A piece of wisdom from an active, Stanley Cup-winning GM that has always stuck with me: “Championships in the cap era are won with entry-level contracts.” What he meant: you want to take a swing while some of your top young players haven’t reached their second deals and massive pay days. It’s too late for Bedard and Nazar and steady blueliner Alex Vlasic, but that’s not the case for Frondell, Kantserov, Rinzel or Levshunov. The Blackhawks of summer 2009 recognized that principle when they signed Marian Hossa to a long-term deal before Patrick Kane and Jonathan Toews completed their entry-level deals. They won the first of three Stanley Cups in that era with Kane and Toews on cap hits south of $900,000.
The problem: there’s no Hossa to chase this time, as the 2026 unrestricted free-agent board has already been decimated. From Connor McDavid to Kirill Kaprizov to Jack Eichel to Kyle Connor to Artemi Panarin to Adrian Kempe, seemingly every top dog re-signed before going to market, a symptom of the rising-cap world in which players don’t get squeezed out of their teams’ price ranges as easily.

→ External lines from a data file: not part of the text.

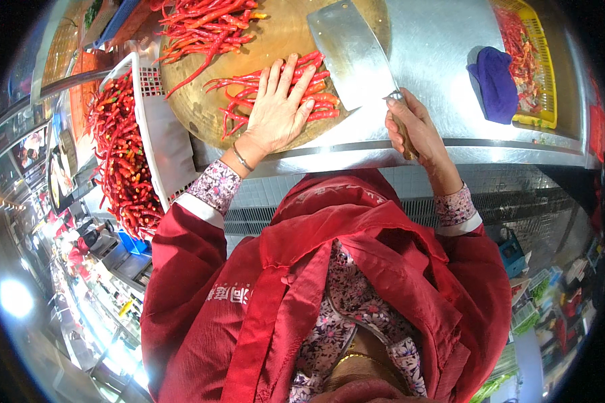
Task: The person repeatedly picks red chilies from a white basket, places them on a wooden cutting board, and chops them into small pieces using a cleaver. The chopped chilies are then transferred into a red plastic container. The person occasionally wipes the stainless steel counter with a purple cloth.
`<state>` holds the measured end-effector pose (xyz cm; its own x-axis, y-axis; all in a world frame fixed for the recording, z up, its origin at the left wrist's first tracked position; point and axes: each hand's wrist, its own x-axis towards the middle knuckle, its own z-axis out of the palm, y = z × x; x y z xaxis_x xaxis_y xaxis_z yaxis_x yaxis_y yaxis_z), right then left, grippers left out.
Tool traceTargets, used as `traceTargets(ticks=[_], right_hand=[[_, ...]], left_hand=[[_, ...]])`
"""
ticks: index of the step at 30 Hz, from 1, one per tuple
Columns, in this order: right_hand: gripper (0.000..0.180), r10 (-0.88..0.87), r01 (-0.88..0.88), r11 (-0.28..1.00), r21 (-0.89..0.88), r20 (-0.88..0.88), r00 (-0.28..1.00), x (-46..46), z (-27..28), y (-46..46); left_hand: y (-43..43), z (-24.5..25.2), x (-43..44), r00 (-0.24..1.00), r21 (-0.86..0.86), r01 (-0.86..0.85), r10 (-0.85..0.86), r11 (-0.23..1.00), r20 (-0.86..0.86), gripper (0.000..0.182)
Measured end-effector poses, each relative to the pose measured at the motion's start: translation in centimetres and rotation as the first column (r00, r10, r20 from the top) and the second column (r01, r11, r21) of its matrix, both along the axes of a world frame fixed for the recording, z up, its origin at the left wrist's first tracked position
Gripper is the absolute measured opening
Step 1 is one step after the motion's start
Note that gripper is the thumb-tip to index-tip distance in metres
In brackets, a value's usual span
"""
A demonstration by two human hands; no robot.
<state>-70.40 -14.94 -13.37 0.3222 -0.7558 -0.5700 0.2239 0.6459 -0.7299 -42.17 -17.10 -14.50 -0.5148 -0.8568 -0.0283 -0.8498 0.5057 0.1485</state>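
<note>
My left hand [277, 108] lies flat, fingers spread, over a row of long red chilli peppers [322, 99] on a round wooden chopping board [277, 40]. The chillies' stem ends point right, toward the blade. In my right hand [418, 123] is the wooden handle of a cleaver [353, 53]. Its broad steel blade rests at or just above the board's right side, beside the chilli ends; I cannot tell whether it touches the board. A bigger heap of whole red chillies [201, 30] sits at the board's far left.
Left of the board, a white plastic basket [140, 116] is full of red chillies. On the steel worktop [433, 30] at right lie a purple cloth [494, 85] and a yellow basket [549, 75] containing red chilli pieces. The worktop's front edge [333, 156] runs close before my body.
</note>
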Motion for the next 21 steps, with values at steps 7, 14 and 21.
traceTargets(ticks=[7, 14, 21], right_hand=[[0.023, 0.055, -0.052, 0.997, 0.05, -0.05, 0.997, -0.3, 0.4, 0.2], [0.026, 0.12, -0.12, 0.993, -0.012, -0.053, 0.991, -0.8, 0.2, 0.2], [0.033, 0.201, -0.203, 0.979, -0.013, -0.09, 0.975, -1.9, -0.1, 0.2]], left_hand=[[-0.1, -0.1, 0.1, 1.0, -0.001, -0.003, 0.003, 1.0, -0.021, 0.056], [-0.1, 0.0, -0.1, 1.0, 0.007, -0.008, 0.008, 1.0, -0.008, 0.055], [-0.1, 0.1, -0.2, 1.0, 0.009, -0.002, 0.002, 1.0, -0.002, 0.055]])
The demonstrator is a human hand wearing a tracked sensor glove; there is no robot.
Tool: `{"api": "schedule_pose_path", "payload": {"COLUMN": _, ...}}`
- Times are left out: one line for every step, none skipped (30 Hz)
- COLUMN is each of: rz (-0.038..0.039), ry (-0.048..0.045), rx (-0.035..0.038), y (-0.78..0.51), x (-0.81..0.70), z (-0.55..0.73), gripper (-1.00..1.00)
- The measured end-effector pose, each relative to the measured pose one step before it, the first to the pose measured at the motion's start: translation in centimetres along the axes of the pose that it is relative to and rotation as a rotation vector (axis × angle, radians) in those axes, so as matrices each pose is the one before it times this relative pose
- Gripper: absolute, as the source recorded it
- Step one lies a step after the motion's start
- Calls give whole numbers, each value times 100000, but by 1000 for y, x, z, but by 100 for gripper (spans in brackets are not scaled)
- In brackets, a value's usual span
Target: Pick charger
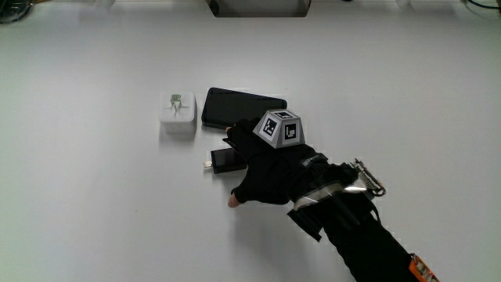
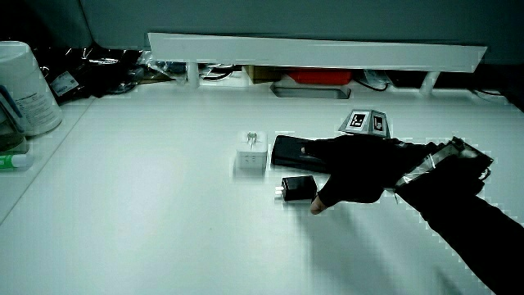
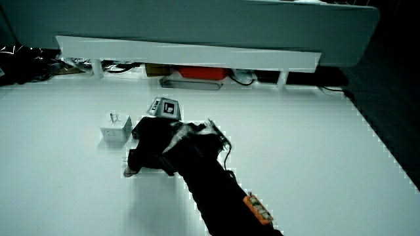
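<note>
A white cube charger [image 1: 178,114] with metal prongs pointing up stands on the white table [image 1: 94,204]; both side views show it [image 2: 250,153] [image 3: 115,128]. Beside it lies a flat black slab [image 1: 239,107]. A small black plug block [image 1: 224,160] [image 2: 298,188] lies nearer to the person than the slab. The gloved hand [image 1: 270,168] [image 2: 356,172] [image 3: 154,151] rests low beside this block. Its fingers [image 1: 237,135] reach over the slab's near edge and its thumb [image 1: 234,200] lies apart on the table, so the block sits between them, not gripped.
A low white partition [image 2: 311,49] runs along the table's edge farthest from the person, with a red item [image 2: 323,78] and cables under it. A pale cylindrical container [image 2: 24,86] stands at a table corner. A grey object [image 1: 258,6] sits near the partition.
</note>
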Motion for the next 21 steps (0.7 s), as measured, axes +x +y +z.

Chicago could take a run at the top remaining UFA, Sabres right winger Alex Tuch, or breakout Tampa Bay Lightning defenseman Darren Raddysh, and they have the cap space to overpay and win a bidding war, but Davidson also needs to consider the trade route. He’s in an advantageous position with a prospect pool so incredibly deep that his 10th-best youngster might be a top prospect on several other NHL teams. You can spare a Moore or a Sacha Boisvert, for instance, when Frondell and probably Kantserov project to be fixtures next season and beyond. The Hawks also have three second-round selections in the 2026 Draft on top of their first, plus three firsts in 2027. They are excellently equipped to construct compelling trade packages for teams looking to unload cap space and/or kickstart rebuilds. Heck, if the Hawks drop out of the 2026 Draft’s top two and can’t pick Gavin McKenna or Ivar Stenberg, do they consider dangling the pick to another team if it’s third or fourth overall? What if that gets you a Vincent Trocheck or an Elias Pettersson, for instance? What if you combine a pile of assets in hopes of a bigger swing at a Brady Tkachuk or an Auston Matthews?
Calm down, Leafs and Sens fans, those are merely extreme examples to illustrate that Chicago’s possibilities are endless. They have the cap space and the pick and prospect capital to be players for any free agent, any big-name player on the trade block, and it’s imperative that they behave aggressively with their war chest this summer. By 2027-28, Levshunov and Rinzel’s next contracts will be on the books, with Frondell’s the year after that. The time to attack is right now.
Maybe Chicago ownership has kept Davidson around knowing this was the plan all along, that the franchise would take a dive for several seasons before finally starting to push. But it’s up to him to justify their faith, and it has to start happening this summer.